Identification of AS events and lncRNAs

AS events were identified using ASTALAVISTA program from Illumina and SMRT RNA-Seq data in this study. The Cuffdiff tool was used to identify these AS events using transcript models obtained from cufflinks77. The transcripts were excluded, which displayed a read number of less than 25% uniquely mapped reads compared with that of the surrounding exons, insufficient read coverage (read number < 30) at junction sites, and putative AS events that would lead to very short proteins in the alternate ORF78. Moreover, the SMRT RNA-Seq data were used to identify lncRNAs as described previously79. After discarding the transcripts without strand information and transcripts that overlapped with known genes, the transcripts of longer than 200 nucleotides with FPKM higher than 0.5 in multiple-exons or 2 in single-exon in at least one sample were screened. The coding potential of the remaining transcripts was predicted using the coding potential calculator (CPC) and coding-non-coding index (CNCI) program; the transcripts with CPC scores ≤ 0 or CNCI ≤ 0 were retained as candidate lncRNAs.

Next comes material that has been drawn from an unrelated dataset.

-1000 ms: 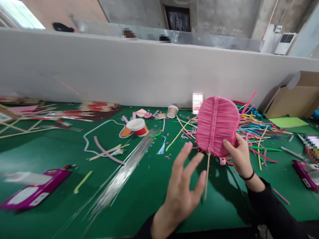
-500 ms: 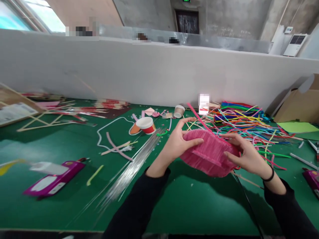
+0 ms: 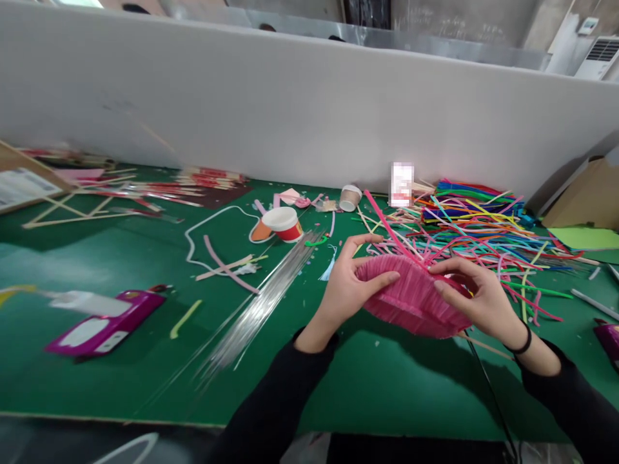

Identification of TFs and PRGs

TFs, like MYB, bHLH, HD-ZIP, and zinc finger proteins were identified using PlantTFDB (http://planttfdb.gao-lab.org/), which included the sequences of 58 transcription factor families from 165 plant species80. The UniGene sequence was compared with the transcription factor database by Blastx alignment and the gene with the best E value < e−5 was selected as the annotation information for the UniGenes.

There were more than 112 resistance genes and 104,335 candidate resistance genes in the Plant Resistance Genes database (http://prgdb.crg.eu/wiki/) 81. The sequences of UniGenes were compared with those in the PRG database by Blastx alignment, and the best of these with an E value < 10–5 was screened as the annotation information of the UniGene.